What is “Low-code” automation and how does it benefit users?

This is an exciting space and the ability for citizen developers and even employees with limited coding experience to build their own automation apps will change the way employees perceive and embrace automation. 

UiPath Apps is a web-based, drag and drop business application studio that enables citizen developers to build and deploy enterprise grade applications that deliver automation solutions. Thanks to the low-code applications, the automation solutions are conceptualised, designed and ultimately built by the users themselves and so have much more relevance to their everyday working lives.

UiPath Apps is designed to be user-friendly, with drag-and-drop functionality that allows users to build their own automation that can be accessed from multiple platforms (Windows, Mac, Linux, Chromebook, mobile devices etc). Robots will be able to log in and extract data from multiple systems with or without an API, placing the power of digital transformation into the hands of the employees.


Share with me how UiPath leads the “automation first” era.

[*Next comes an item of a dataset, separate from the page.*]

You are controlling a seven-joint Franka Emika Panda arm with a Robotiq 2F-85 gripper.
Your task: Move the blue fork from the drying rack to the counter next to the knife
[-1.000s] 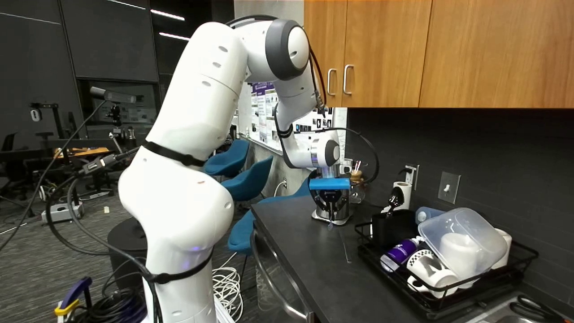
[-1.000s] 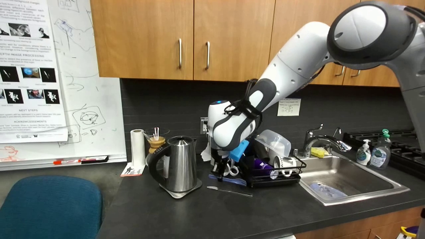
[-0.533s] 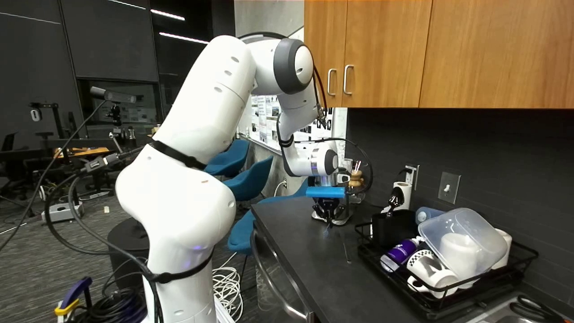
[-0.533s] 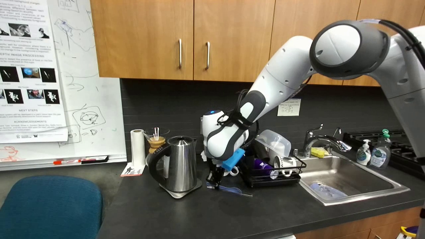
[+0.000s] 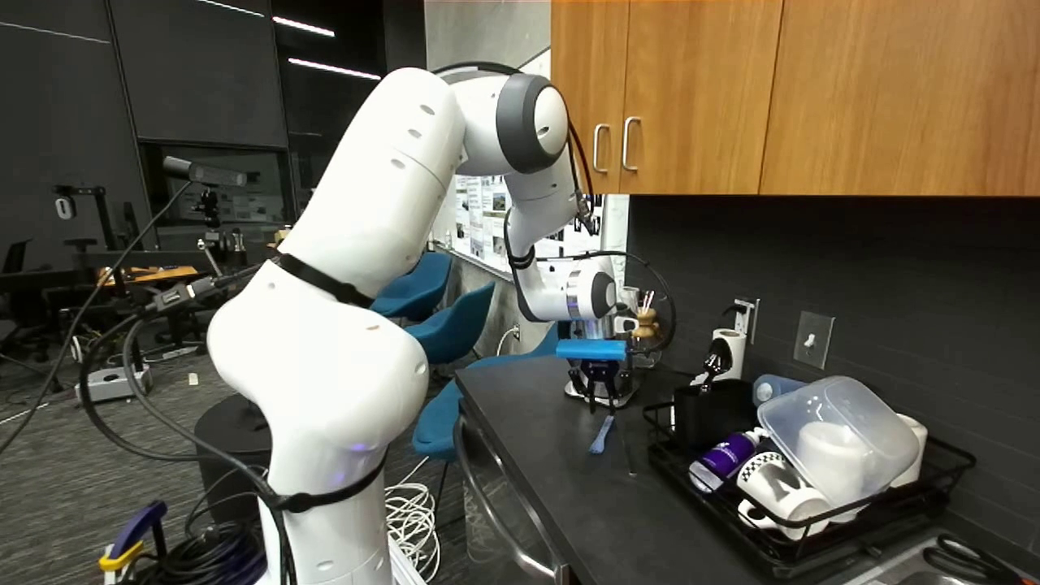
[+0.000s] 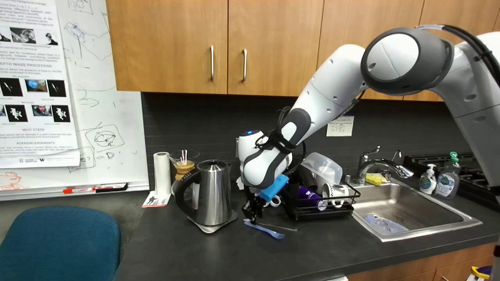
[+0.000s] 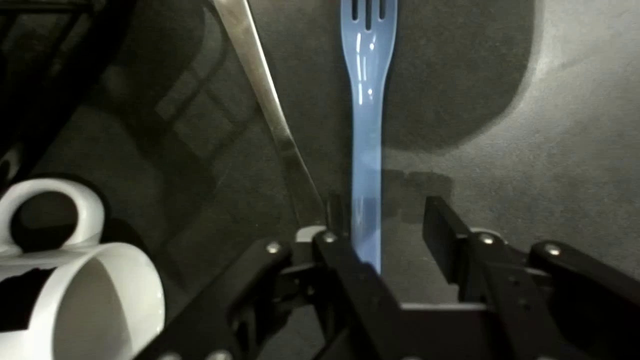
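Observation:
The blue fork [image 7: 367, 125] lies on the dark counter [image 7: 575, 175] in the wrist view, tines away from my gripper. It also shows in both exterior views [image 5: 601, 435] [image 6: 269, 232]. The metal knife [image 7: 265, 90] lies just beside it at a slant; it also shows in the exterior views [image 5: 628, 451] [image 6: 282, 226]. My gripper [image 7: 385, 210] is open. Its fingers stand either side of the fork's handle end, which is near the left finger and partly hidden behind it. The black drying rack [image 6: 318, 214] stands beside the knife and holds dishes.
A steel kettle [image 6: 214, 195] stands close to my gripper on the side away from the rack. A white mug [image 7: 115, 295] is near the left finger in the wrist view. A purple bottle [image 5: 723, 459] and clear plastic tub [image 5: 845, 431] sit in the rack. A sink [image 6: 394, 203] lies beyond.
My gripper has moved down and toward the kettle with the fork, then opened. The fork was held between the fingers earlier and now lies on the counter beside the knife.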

UiPath’s vision is to create a robot for every person, enabling employees throughout an organisation to both participate in the automation process and benefit from working alongside robots every day. We want to continue to lead the way to democratise automation throughout an organisation, creating millions of hours of digital capacity, driving fast productivity gains for every employee, and delivering much improved customer experiences, and higher job satisfaction and employee engagement.

We want to enable the benefits of a Fully Automated Enterprise to all companies. This is an organisation that is able to discover automation opportunities powered by AI and their employees, where they can then build automation quickly, from the simple to the advanced and then go on to manage, deploy, and optimise this automation at enterprise scale.

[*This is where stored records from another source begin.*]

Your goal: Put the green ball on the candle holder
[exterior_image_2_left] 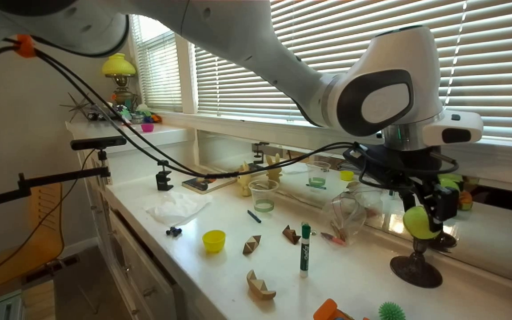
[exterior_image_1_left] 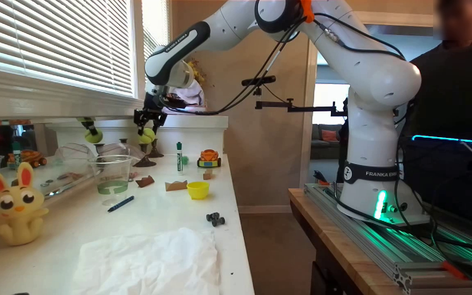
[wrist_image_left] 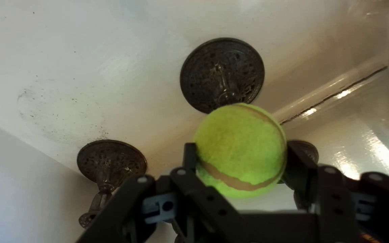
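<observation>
Closest to me, a crumpled white sheet [exterior_image_1_left: 150, 262] lies on the white counter [exterior_image_1_left: 232, 262], with a yellow rabbit figure [exterior_image_1_left: 19, 211] off to its left. Past them sit a small black wheeled toy [exterior_image_1_left: 215, 219], a blue pen [exterior_image_1_left: 121, 203], a yellow cup [exterior_image_1_left: 198, 191] and a clear plastic cup [exterior_image_1_left: 112, 187]. Farther along, a green-capped marker [exterior_image_1_left: 179, 159] stands upright near an orange toy car [exterior_image_1_left: 209, 159]. Toward the far end, the gripper [exterior_image_1_left: 147, 132] has its jaws closed around the green ball [exterior_image_1_left: 148, 137], right at the top of the candle holder [exterior_image_1_left: 144, 163]; whether ball and stand touch, I can't tell. Just behind rises another dark stand [exterior_image_1_left: 155, 154].
</observation>
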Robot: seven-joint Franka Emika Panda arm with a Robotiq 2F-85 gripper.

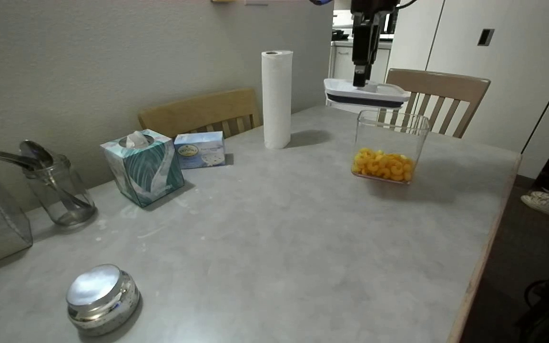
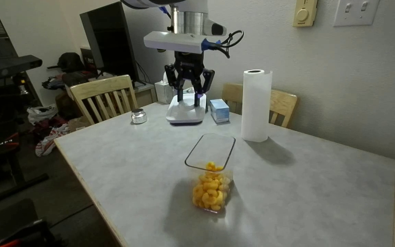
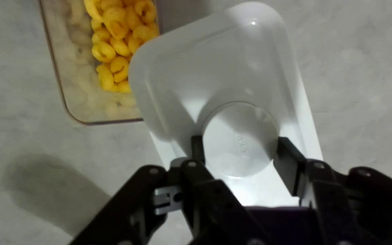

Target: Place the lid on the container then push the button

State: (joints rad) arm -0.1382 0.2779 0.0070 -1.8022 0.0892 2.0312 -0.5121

What does UiPath have to offer finance companies and CFOs?

RPA is industry agnostic, meaning that the technology can be (and is) used across all industries from Finance and Accounting to Aviation, Healthcare and Manufacturing. CFOs exist in all major companies in all industries and while their jobs will undoubtedly vary, they all have a few key things in common. UiPath uses AI-based computer vision to ensure our robots emulate the way humans actually work and so this has multiple applications for CFOs and financial services firms.

As with the rest of the C Suite, CFOs are striving to grow their business and go beyond managing cost and numbers and ensuring compliance. The modern CFO is increasingly looking to technology to help them do this, especially digital finance driven by RPA, AI and ML which will create an agile finance operation that proactively responds to stakeholders and enables the business to quickly evaluate and act on value propositions.

The CFO is key to leading and driving this, but also important are other finance leaders such as VPs of Finance and Accounting, as well as Digital Transformation Leaders such as the CTO, COO, and CIO.


In hindsight,

The COVID-19 pandemic made it critical for businesses to digitize in order to respond to rapidly changing conditions. People were suddenly compelled – often by law – to work from home, requiring systems that rely on employees working in the office to adapt. Many organizations discovered inefficiencies as a result of this; they realized how reliant on manual labor they were – such as data input, physical meetings, and so on – and that many of these jobs could be automated in the first place. As a result, by using technology like RPA to tackle a pressing problem, businesses have unwittingly strengthened their own long-term resilience and competitiveness.